* _Exercise goal_:
Starting with the line that contains "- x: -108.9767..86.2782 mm" and stopping after the line that contains "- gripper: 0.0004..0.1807", return each line below exactly as written, with no others.

* _Data excerpt_:
--- --- ---

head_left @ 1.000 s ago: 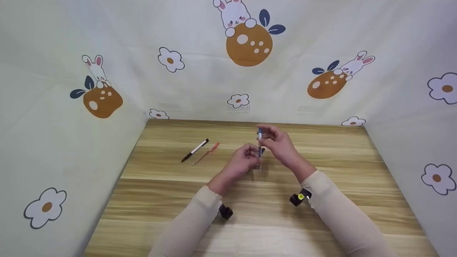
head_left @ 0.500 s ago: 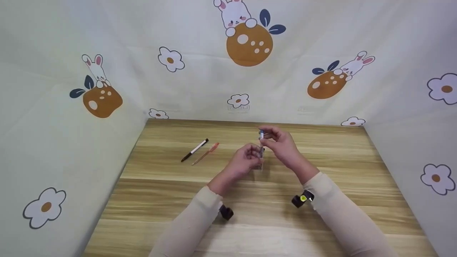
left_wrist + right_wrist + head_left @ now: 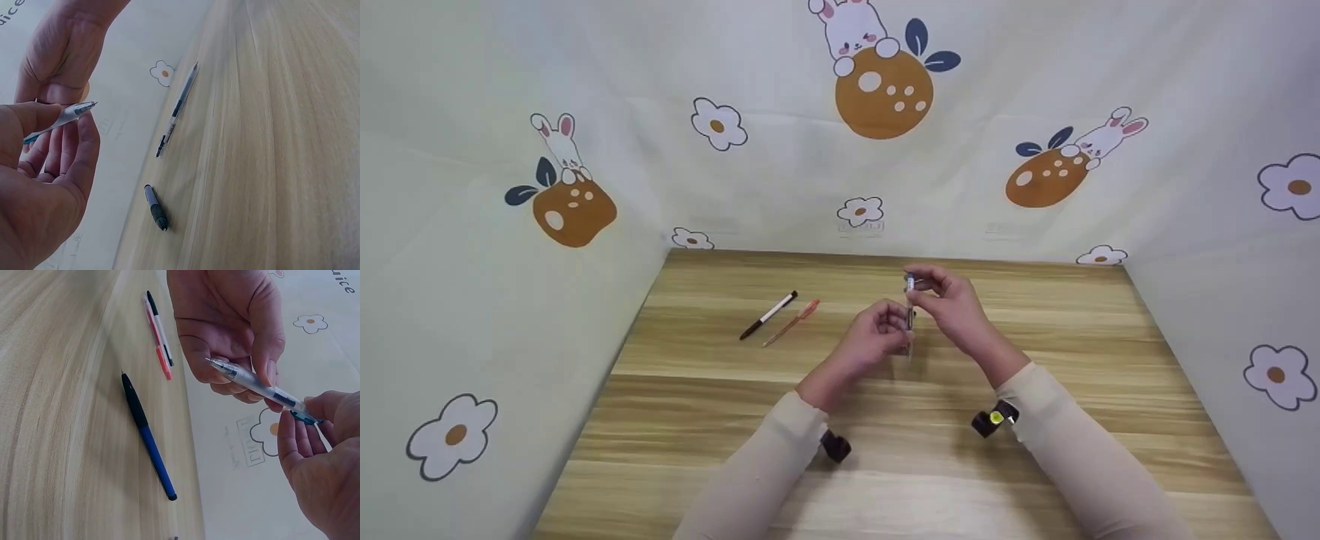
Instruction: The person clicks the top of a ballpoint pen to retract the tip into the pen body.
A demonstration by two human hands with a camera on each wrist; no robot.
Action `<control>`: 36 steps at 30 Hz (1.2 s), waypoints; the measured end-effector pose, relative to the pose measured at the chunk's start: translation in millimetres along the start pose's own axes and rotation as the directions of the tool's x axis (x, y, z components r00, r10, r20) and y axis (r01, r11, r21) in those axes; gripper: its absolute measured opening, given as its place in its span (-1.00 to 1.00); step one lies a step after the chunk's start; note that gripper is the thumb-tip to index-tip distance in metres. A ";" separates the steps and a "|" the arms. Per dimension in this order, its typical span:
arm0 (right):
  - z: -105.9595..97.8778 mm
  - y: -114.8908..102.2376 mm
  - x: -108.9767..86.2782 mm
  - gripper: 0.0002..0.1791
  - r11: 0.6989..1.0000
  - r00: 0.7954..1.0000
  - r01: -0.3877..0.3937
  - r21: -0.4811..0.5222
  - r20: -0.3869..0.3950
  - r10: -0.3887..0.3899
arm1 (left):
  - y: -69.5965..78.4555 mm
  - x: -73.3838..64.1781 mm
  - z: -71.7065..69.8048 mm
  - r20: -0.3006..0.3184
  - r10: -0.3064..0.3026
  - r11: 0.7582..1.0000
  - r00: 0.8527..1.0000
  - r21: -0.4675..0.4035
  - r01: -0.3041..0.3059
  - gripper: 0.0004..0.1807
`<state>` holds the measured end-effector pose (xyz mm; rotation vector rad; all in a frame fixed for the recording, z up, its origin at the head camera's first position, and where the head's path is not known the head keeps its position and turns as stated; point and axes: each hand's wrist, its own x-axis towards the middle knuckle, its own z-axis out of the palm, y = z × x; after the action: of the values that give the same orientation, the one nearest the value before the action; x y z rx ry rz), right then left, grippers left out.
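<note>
A clear-barrelled ballpoint pen with a teal-blue clip is held up between both hands. In the head view it stands nearly vertical, metal tip downward. My left hand pinches the barrel between thumb and fingers, closer to the tip. At the clip end, my right hand grips the pen with thumb and fingertips. Below them on the table, the right wrist view shows a blue pen with a black grip. The hands mostly hide that spot in the head view.
Left of the hands, a white-and-black pen and a red pen lie side by side on the wooden table. A clear pen with dark parts shows in the left wrist view. A printed cloth wall borders the table.
The right hand and the held pen have shifted slightly to the right since the first frame. Both hands keep their hold. The pens on the table have not moved.
</note>
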<state>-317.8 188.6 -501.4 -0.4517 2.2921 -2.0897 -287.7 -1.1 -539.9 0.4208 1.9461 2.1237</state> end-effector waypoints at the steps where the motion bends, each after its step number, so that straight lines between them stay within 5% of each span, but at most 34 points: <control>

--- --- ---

* _Output for this task_:
  - x: -108.9767..86.2782 mm
  - gripper: 0.0002..0.1791
  - r11: 0.6989..1.0000
  - r00: 0.7954..1.0000
  - r01: -0.3877..0.3937
  - r21: -0.4811..0.5222
  - r20: -0.3869..0.3950
  - r10: -0.3887..0.3899
arm1 (left):
  - y: -69.5965..78.4555 mm
  - x: -73.3838..64.1781 mm
  - z: -71.7065..69.8048 mm
  - r20: -0.3006..0.3184
  - r10: -0.3064..0.3026
  - r11: 0.7582..1.0000
  - r00: 0.8527..1.0000
  - r21: -0.4675..0.4035
  - r01: -0.3041..0.3059
  - gripper: 0.0004..0.1807

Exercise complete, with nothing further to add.